As you recall the pitiutary has two parts, the anterior and posterior hypophysis. It is connected to the hypothalamus via a portal vessel system. Releasing factors corticotrophin releasing hormone, (CRH) and thyrotropin releasing hormone, (TRH) and inhibitory factors such as prolactin inhibiting factor (PIF) from the hypothalamus enter this portal system and arrive in the adenohypophysis (anterior pituitary) and cause the release of pituitary hormones. In stress there is a vigorous release of CRH (CRF is the same molecule) centrally by the hypothalamus. CRH causes a release of ACTH by the pituitary. ACTH which enters the venous blood and on arrival at the adrenal cortex causes a stimulation of the synthesis and release of cortisol. The released cortisol goes "everywhere" including the ptiuitary where it inhibits further release of ACTH. In addition there are cortisol receptors in the central nervous system on which the cortisol acts. Some of these receptors inhibit hypothalamic release of CRH. CRH also causes a vigorous medullary secretion of epinephrine and
norepinephrine when given intraventricullarly. This suggest a common pathway for the central transduction of stress onto the adrenal cortex and adrenal medulla.
A significant aspect of the release of ACTH involves its synthesis. ACTH is part of a prohormone, proopiomelanocortin (POMC). In addition to ACTH this hormone is split into MSH (melanocyte stimulating hormone) and beta-endorphin.
Neurotransmitters and HPA
The neural systems which influence the HPA has been studied by various groups. The neurotransmitters acetylcholine and serotonin appear to stimulate ACTH release. Serotonin is produced from tryptophan. In fact the availablitlity of tryptophan is the rate limiting factor for serotonin synthesis. Tryptophan is of interest in stress. This amino acid is carried in the blood stream primarily bound to albumen at the fatty acid site. The uptake into the brain is the result of a facilatated transport system. The free concentration of tryptophan is increased by increased concentration of free fatty acids in the blood. As we mentioned earlier epinephrine and cortisol increase free fatty acids. This increase in availability of tryptophan acts to increase serotonin synthesis. This increase could act as a feed-forward regulatory system because ACTH increases cortisol synthesis. Continued stress would exhaust the tryptophan supply and result in a relative serotonin depletion. The symptoms of serotonin depletion are essentially indistinguishable from clinical depression and include effects on appetite, sleep, concetration, and irritability.

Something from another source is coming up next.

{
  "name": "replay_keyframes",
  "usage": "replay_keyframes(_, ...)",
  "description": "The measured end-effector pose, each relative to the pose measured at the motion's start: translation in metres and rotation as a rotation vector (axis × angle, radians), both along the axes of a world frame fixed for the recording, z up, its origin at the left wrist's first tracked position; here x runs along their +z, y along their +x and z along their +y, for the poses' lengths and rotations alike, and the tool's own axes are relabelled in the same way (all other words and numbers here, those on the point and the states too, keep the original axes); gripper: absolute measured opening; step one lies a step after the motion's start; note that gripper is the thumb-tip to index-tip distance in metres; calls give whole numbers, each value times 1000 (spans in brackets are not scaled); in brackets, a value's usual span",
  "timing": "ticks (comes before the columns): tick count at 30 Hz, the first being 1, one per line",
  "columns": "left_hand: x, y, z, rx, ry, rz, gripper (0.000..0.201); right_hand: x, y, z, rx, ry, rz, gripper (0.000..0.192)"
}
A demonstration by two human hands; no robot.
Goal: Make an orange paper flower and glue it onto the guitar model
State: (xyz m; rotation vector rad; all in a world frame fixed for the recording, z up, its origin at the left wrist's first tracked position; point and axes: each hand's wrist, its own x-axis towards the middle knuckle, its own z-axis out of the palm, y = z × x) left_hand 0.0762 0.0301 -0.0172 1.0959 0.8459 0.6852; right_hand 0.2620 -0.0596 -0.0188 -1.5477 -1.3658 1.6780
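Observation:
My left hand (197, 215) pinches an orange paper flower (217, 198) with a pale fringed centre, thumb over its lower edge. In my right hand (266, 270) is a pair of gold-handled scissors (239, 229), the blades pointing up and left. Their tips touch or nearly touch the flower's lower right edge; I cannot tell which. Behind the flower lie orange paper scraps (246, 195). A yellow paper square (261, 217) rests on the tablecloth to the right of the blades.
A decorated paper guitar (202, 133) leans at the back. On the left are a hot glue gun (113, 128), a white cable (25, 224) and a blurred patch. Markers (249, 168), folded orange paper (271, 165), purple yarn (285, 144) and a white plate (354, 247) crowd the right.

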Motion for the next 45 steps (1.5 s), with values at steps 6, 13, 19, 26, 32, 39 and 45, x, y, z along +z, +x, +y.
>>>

Norepinephrine inhibits ACTH release.
The effects of norepinephrine is complicated by evidence for a norepinephrine alpha receptor stimulatory pathway. It is known is that stress is a strong stimulus for the activation of the locus ceruleus. It is possible that the norepinephrine released acts as a govenor or restraint for the feedforward effects of the serotonin system mentioned above.
GABA causes an inhibition of CRF release.
The antianxiety drugs known as benzodiazepines are GABA agonist. In some models GABA agonist may reduce the chronic stress response. The cost of such treatment is the potential for addiction. In addition it is likely that the anti-stress effect of the benzodiazepines is short-lived and the animal becomes tolerant to the medication.
Neuropeptides such as beta-endorphin and met-enkephalin have been associated with the stress response since their discovery. These neuropeptides have opiate receptor binding ability. Of interest is that beta-endorphin is part of the same pro-hormone which contains the ACTH sequence, POMC. Beta-endorphin and met-enkephalin inhibits ACTH release.